**EXERCISE DETAILS:** Within the records below is a range that opens at the line with "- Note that" and closes at the line with "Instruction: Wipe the". Return that range word for word, both ends included, and only that range.
##### MATERIAL SHOWN
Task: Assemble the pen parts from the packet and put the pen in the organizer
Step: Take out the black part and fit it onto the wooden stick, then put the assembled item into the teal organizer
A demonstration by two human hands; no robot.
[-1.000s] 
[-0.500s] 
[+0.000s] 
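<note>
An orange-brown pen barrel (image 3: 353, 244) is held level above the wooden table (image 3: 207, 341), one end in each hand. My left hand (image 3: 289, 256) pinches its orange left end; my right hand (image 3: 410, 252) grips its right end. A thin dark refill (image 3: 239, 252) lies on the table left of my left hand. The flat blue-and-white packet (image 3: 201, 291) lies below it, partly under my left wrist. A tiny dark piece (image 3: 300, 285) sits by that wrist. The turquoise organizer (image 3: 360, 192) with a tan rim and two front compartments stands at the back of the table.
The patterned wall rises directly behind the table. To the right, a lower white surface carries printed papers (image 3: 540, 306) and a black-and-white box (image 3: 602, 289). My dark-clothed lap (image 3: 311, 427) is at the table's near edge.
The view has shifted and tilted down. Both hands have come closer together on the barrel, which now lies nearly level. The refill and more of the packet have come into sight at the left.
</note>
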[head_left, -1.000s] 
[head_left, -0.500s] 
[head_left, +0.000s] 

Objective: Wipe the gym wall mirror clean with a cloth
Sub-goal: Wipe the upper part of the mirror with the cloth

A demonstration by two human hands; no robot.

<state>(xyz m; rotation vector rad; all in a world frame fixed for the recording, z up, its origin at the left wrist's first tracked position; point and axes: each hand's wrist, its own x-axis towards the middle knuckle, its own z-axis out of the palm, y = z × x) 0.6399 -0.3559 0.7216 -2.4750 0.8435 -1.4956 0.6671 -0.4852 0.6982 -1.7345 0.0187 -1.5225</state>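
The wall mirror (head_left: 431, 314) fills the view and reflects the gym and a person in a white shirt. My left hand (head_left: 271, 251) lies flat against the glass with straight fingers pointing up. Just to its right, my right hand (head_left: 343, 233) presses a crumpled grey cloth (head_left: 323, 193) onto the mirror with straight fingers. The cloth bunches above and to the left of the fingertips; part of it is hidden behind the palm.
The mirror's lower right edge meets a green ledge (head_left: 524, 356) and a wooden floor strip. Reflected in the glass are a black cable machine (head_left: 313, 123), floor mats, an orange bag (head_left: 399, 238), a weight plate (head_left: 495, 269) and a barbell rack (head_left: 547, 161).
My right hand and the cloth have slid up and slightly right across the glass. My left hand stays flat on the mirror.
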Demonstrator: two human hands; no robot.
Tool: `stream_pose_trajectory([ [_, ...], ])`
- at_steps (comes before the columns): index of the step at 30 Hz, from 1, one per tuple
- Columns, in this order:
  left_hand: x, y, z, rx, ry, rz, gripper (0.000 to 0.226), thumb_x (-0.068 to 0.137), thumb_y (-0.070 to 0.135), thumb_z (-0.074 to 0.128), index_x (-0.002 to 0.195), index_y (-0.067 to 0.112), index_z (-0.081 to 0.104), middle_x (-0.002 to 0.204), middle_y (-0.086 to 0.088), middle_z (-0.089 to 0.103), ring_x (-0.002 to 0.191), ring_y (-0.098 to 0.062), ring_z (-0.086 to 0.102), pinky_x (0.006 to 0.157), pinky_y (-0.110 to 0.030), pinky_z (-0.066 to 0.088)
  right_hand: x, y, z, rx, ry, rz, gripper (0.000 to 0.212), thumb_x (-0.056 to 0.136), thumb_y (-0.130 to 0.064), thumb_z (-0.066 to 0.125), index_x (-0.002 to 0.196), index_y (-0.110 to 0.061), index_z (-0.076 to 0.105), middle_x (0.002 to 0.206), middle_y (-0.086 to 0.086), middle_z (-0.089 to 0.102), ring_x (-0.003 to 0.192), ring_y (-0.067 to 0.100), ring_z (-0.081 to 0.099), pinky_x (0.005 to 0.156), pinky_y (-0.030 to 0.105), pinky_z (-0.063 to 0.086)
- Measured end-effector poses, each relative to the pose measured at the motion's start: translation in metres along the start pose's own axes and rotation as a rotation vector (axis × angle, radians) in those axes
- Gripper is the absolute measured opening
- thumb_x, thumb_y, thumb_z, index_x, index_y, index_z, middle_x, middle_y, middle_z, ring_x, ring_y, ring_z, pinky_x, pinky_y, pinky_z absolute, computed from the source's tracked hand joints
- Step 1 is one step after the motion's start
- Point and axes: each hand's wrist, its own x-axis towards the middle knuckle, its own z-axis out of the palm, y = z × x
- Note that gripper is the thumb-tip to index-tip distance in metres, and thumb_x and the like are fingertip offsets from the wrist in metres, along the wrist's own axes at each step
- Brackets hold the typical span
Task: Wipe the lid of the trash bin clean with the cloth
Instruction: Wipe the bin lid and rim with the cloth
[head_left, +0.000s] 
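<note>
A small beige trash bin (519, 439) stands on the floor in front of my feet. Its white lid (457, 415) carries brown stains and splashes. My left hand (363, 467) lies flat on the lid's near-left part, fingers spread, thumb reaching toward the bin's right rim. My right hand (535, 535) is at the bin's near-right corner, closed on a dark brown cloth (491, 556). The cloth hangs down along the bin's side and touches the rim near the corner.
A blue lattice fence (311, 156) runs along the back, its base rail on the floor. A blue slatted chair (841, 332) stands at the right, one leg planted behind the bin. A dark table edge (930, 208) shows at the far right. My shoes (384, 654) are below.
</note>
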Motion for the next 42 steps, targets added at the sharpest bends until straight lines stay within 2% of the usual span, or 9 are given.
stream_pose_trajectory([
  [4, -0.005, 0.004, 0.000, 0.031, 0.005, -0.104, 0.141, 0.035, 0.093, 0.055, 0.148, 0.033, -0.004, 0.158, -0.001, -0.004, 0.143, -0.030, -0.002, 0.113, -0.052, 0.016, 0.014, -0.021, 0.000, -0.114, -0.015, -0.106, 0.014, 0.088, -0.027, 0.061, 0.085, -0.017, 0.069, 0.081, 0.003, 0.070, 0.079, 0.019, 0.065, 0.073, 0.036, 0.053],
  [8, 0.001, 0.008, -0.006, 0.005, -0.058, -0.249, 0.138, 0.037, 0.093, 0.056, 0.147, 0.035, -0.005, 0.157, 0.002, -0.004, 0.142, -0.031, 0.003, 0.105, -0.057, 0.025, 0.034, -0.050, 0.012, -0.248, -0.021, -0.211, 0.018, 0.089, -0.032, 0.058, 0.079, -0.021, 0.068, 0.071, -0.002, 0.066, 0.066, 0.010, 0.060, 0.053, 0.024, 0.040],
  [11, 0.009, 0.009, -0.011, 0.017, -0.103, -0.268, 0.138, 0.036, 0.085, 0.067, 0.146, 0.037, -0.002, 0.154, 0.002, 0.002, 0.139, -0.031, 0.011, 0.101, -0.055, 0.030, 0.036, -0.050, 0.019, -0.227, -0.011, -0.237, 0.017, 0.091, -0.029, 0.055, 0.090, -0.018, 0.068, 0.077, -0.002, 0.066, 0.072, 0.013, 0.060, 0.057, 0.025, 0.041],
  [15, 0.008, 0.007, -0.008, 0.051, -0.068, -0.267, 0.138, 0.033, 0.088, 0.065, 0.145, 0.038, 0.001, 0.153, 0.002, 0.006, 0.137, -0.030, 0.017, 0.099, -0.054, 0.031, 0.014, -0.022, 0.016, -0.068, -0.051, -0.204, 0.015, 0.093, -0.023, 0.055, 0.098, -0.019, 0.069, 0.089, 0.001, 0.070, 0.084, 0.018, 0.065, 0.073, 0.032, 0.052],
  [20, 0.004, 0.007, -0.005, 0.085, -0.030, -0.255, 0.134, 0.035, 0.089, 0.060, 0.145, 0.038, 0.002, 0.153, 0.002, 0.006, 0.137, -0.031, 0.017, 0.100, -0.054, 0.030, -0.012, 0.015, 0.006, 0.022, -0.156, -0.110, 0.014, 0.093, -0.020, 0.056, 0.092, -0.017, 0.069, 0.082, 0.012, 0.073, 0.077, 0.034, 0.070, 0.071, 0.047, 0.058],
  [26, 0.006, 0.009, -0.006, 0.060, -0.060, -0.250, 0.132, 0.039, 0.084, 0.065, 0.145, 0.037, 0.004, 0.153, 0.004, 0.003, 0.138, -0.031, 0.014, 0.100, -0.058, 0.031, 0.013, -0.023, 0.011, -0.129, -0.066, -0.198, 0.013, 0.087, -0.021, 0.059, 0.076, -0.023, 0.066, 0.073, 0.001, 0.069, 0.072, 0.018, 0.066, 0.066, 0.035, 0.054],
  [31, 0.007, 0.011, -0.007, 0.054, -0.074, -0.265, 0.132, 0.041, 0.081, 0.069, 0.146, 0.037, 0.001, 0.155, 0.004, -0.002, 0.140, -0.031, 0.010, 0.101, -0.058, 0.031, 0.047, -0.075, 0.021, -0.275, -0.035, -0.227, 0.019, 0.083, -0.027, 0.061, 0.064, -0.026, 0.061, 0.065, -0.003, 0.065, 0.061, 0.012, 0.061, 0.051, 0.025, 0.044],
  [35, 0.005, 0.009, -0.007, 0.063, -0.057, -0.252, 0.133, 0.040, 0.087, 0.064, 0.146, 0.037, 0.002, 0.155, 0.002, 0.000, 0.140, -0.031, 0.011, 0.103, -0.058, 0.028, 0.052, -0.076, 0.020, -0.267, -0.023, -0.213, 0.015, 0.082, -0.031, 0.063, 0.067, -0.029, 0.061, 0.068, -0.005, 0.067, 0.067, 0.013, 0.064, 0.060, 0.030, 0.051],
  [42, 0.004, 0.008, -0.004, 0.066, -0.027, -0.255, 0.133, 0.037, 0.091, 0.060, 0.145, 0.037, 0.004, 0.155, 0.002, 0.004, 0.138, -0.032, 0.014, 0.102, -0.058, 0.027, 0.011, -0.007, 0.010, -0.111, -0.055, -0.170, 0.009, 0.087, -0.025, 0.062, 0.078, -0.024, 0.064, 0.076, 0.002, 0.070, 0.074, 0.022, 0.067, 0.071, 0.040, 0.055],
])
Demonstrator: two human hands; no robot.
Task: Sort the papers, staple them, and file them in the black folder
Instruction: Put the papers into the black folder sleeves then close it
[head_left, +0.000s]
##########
**EXERCISE ANSWER:**
- Note that gripper is the thumb-tip to index-tip distance in metres, and thumb_x and the like are fingertip offsets from the wrist in metres, along the wrist's own axes at each step
- Brackets hold the typical span
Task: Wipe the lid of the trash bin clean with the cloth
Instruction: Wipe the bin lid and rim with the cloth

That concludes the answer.